イースター島のモアイ像。ホントはお目目があった!って知ってましたか?
モアイ像が有名なイースター島は、太平洋に浮かぶチリ領に属する火山島です。
チリ本土から約3,700km離れ、周囲に他の島もないことから絶海の孤島と呼ばれています。海に囲まれたイースター島では魚介料理が名物で、なかでも魚介をフレッシュな野菜や果物と一緒にマリネした料理セビーチェは見た目もカラフルで美しく、島の伝統料理です。
そんな類例のない文化を築いてきたイースター島は、1995年に「ラパ・ヌイ国立公園」として世界文化遺産に登録されました。
南太平洋に浮かぶ小さな島、イースター島は、北海道の利尻島とほぼ同じ大きさ。周りには他に島らしい島もありませんが、モアイを一目見ようとたくさんの観光客が世界中から訪れます。イースター島の大地には、現在はほとんど木が生えていません。しかし、かつては豊かな森林に恵まれていたといわれています。その証拠に、高さ20メートルを超えるヤシの木の化石や、木の花粉の化石が見つかっています。
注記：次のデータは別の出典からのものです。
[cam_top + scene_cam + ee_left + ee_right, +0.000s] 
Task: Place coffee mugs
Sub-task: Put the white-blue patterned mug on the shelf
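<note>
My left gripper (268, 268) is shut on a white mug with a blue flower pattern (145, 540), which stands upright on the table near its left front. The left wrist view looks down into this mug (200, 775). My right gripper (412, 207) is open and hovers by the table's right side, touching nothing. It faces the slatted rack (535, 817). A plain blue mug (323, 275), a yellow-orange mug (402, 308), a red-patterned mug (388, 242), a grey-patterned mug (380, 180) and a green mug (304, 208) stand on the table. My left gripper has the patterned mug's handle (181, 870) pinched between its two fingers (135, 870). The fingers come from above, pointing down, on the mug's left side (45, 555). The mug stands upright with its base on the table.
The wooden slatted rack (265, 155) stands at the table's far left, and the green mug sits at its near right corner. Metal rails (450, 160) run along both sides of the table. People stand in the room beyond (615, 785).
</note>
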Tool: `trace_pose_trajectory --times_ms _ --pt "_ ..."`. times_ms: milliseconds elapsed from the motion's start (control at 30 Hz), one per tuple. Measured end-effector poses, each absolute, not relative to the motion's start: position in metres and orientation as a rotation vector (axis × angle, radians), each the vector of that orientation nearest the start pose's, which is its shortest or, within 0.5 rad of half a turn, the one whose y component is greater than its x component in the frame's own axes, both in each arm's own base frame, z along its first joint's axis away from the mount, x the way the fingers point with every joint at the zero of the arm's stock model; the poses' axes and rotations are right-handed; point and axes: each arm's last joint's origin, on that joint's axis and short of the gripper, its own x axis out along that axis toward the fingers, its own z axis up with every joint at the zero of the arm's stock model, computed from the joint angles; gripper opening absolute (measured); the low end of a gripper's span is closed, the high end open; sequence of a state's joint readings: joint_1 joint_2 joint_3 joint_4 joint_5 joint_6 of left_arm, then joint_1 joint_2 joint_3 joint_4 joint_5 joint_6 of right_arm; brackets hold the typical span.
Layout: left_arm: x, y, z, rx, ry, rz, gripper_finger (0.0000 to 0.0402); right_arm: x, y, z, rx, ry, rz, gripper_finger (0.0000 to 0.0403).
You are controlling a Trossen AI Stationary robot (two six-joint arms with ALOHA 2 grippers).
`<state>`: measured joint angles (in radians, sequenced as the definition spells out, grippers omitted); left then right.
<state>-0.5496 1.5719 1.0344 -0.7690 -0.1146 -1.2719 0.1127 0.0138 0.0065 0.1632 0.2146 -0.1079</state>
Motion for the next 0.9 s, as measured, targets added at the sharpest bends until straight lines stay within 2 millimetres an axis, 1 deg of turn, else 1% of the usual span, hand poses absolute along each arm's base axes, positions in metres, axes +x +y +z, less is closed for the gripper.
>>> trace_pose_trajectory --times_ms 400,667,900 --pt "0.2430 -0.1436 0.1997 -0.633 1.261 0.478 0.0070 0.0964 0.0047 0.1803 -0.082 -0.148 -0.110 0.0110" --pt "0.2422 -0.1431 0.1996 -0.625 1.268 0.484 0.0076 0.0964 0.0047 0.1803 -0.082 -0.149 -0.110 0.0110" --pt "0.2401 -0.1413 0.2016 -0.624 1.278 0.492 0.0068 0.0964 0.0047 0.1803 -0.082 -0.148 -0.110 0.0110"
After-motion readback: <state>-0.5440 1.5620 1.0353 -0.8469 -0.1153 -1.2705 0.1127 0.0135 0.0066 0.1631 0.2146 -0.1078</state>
ではなぜ、森林はなくなってしまったのでしょうか?その主な原因は、人口の増加やモアイの製造だといわれているのです。島には5世紀頃、ポリネシアのマーケサス諸島などからたくさんの人が移民し、森林を次々に切り開いて農地を開拓しました。さらにその後、モアイの製作が始まり、島のあちこちに巨大な石像を運ぶレールとロープを作るために、たくさんの木が使用されたのです。イースター島のモアイの数は約1000体もあるようです。 どれほどの木が運搬のために使用されたのか、その量は計り知れません。森林破壊が繰り返された結果、イースター島では表土が流出し、畑が荒廃、作物がとれなくなりました。さらに漁や移動の手段となるカヌーの生産ができなくなり、深刻な食糧不足が島を襲い、それは人々に争いをもたらしたのです。
元々のモアイ像には、目玉がありました。
現在でも一部のモアイ像には目が残っています。
目を入れることで霊力(マナ)が宿り、神聖な力が与えられると考えられていました。
敵対する部族は相手側のモアイから霊力を奪えば戦争に勝てると考え、モアイの目の壊し合いが始まり、すべてのモアイ像から目が壊され・奪われてしまったわけなんです。
1862年以降、奴隷商人が次々と島民をペルーに連行し、1877年には老人と子供だけのわずか100人ほどに激減したといわれています。イースター島の悲劇は限られた資源と貧しい環境でありながら、資源浪費型の極端な偶像崇拝の祭祀文化を競争的に発展させてしまった悲劇です。結局、人も森林も失ったイースター島には、荒れた土地とモアイだけが残ることに。。
歴史を知ると、呑気な風情のモアイ像が、人間の愚かな行いへ空虚な目線を注いでいるような気になります。
さらに、今の世の中の出来事と照らし合わせてみると、自然破壊、食料不足、戦争。縮図があるような気がしてなりません。
改めて、資源浪費型の生活スタイルから離れて、なるべく自然に従って生きることの大切さを考えさせられると思いませんか?
ちなみに、日本の株式会社タダノが、1992年からクレーンなどをイースター島に持ち込んで、島南部の15体の像の復元・修復などを行い、使用後のクレーンなどをイースター島に寄贈したのだそうです!これはテレビ番組「世界ふしぎ発見」で1988年の秋にイースター島を特集した際、「クレーンがあれば、モアイを元通りにできるのに」という知事の声を放送したところ、黒柳徹子さんが「日本の企業が助けてあげればいいのに」という内容の発言をしたがきっかけなのだそうです。